Portugal é um dos países mais afetados pela crise econômica na Europa, com a inflação saindo de 1,3% para 7,8% em um ano, conforme dados do Instituto Pordata. Somada à disparada dos preços dos alimentos e serviços, o país ainda vive uma acentuada crise no mercado imobiliário, com redução da oferta de imóveis e aumento nos valores dos aluguéis. Como forma de mudar o cenário, o governo decidiu intervir no mercado imobiliário, socorrer inquilinos e ajudar a pagar os juros das hipotecas.
A aplicação das medidas do governo socialista começou em março, mas são retroativas a janeiro de 2023, e incluem dez eixos que totalizam 900 milhões de euros (R$ 5 bilhões). Com os recursos, o governo mira em aumentar a oferta no mercado, convertendo áreas de comércio em residenciais; simplificar os processos de licenciamento na construção; comprar casas para a aplicação de aluguéis sociais; combater a especulação e proteger as famílias da elevação dos juros e do valor dos contratos de arrendamento.
Turismo será um dos principais setores afetados pelas novas medidas
Entre as medidas mais agressivas anunciadas pelo primeiro-ministro António Costa está a limitação de novas emissões de licenças dos chamados alojamentos locais, que disponibilizam imóveis para o turismo. Também serão reavaliadas as licenças atuais de maneira permanente, até 2030. Hoje, o turismo representa 19% do PIB (Produto Interno Bruto) português, gerando empregos, renda, mas também cerceando o mercado imobiliário, já que ficou mais vantajoso o aluguel temporário em detrimento do permanente.
Com a grande parcela dos imóveis disponíveis para o turismo, o arrendamento local sofreu inédita valorização, com os aluguéis saltando 42,1% em 10 anos, conforme dados do INE (Instituto Nacional de Estatísticas). Em entrevista coletiva, António Costa afirmou que a medida visa impor “forte incentivo para que regressem ao mercado de habitação fracções habitacionais que estão dedicadas ao alojamento local”.
O governo tenta, ainda, minimizar a precarização das moradias, especialmente nas regiões metropolitanas de Lisboa e do Porto, onde um apartamento com um quarto pode superar com facilidade 600 euros e um quarto 400. Como forma de ajudar no pagamento dos aluguéis, o governo decidiu disponibilizar até 200 euros por família no período máximo de 5 anos.

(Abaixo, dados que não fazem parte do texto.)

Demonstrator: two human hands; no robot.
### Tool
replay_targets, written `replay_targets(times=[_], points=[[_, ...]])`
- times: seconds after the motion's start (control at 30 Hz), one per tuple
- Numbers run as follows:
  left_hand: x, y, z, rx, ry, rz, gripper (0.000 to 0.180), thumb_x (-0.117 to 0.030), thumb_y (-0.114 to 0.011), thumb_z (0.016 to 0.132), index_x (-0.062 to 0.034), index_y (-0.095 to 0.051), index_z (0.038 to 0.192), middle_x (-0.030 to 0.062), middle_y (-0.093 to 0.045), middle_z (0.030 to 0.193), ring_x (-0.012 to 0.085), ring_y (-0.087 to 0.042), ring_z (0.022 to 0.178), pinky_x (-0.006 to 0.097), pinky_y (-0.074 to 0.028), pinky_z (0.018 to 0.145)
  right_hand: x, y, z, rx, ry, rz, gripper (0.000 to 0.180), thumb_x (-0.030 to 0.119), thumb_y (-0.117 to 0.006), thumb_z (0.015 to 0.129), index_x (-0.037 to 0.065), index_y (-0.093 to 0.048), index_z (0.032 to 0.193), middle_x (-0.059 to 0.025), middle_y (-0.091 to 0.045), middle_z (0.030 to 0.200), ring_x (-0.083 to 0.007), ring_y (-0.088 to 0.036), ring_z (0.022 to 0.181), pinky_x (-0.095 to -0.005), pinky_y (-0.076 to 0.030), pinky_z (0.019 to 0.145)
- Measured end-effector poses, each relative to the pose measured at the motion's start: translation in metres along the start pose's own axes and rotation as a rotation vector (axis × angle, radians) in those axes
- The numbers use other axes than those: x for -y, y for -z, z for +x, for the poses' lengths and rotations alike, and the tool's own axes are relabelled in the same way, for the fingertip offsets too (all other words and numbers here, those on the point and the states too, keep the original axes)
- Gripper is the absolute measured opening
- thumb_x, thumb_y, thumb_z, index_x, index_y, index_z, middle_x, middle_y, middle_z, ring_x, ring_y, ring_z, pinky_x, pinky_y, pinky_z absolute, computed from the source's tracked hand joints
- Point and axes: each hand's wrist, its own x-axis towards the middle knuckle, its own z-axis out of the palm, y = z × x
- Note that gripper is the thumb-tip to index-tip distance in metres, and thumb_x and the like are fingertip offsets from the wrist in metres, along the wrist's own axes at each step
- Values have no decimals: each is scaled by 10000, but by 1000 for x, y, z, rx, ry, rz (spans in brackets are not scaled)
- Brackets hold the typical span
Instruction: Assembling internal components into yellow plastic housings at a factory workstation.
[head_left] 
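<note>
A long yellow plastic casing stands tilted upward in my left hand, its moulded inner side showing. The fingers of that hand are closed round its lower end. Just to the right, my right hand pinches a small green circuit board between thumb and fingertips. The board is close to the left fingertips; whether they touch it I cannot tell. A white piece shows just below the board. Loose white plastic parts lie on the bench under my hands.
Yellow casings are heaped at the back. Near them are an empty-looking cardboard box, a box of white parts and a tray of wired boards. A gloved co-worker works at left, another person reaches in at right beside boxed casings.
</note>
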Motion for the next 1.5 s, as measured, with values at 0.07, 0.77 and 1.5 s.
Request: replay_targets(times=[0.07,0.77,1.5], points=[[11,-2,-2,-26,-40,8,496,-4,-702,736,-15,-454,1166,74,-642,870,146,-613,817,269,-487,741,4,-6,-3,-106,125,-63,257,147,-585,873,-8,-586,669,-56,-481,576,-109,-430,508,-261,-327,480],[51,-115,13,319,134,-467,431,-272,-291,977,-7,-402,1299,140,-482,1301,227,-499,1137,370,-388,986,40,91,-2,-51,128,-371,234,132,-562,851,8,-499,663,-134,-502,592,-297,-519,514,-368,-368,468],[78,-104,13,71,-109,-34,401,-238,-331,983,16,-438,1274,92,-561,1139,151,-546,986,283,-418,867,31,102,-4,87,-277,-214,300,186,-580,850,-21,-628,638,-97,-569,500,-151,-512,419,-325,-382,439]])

Campo-grandense afirma que medida é alívio diante das elevadas despesas
A possibilidade de ajuda soou como alívio para a advogada campo-grandense Roseli Aparecida Ramos, 50 anos, que mora em Peniche com as filhas de 13 e 8 e paga quase 500 euros de aluguel. “Vai ajudar muito. Eu pago, ainda, 100 euros de energia e 80 de água, tendo que cuidar sozinha das meninas e não está fácil”. Roseli colocou as crianças na escola pública, mas precisa pagar o lanche das crianças e os materiais, já que não conta com nenhum apoio do governo.
A situação da advogada é partilhada por cerca de 300 mil famílias, conforme a previsão do governo português. Essa parcela da população recebe pouco mais que o salário mínimo de 760 euros (R$ 4.283,51) e, às vezes, nem isso, considerando que a taxa de desemprego local é de 6,5%.
Bancos também terão que contribuir com o freio na inflação do setor imobiliário português
Outro setor chamado a contribuir com respostas à crise imobiliária é o bancário. A partir de agora, os bancos terão que oferecer taxas fixas nos empréstimos habitacionais. Por parte do governo serão destinados apoios para o pagamento de juros, totalizando 700 euros por ano. Em dois anos, os juros desse tipo de financiamento aumentaram em 88,5%, segundo dados do Banco Central Europeu.
A bonificação ainda gera dúvidas, como é o caso da gerente de marketing Cláudia Guerreiro, que já teve resposta negativa para ser incluída na medida. “Fui ao banco, onde explicaram que é preciso ter mais de um ano de contrato com a entidade. A medida não aponta isso, vou pesquisar com mais cuidado. Está muito difícil viver com essa pressão inflacionária e ganhando pouco mais que o salário mínimo”.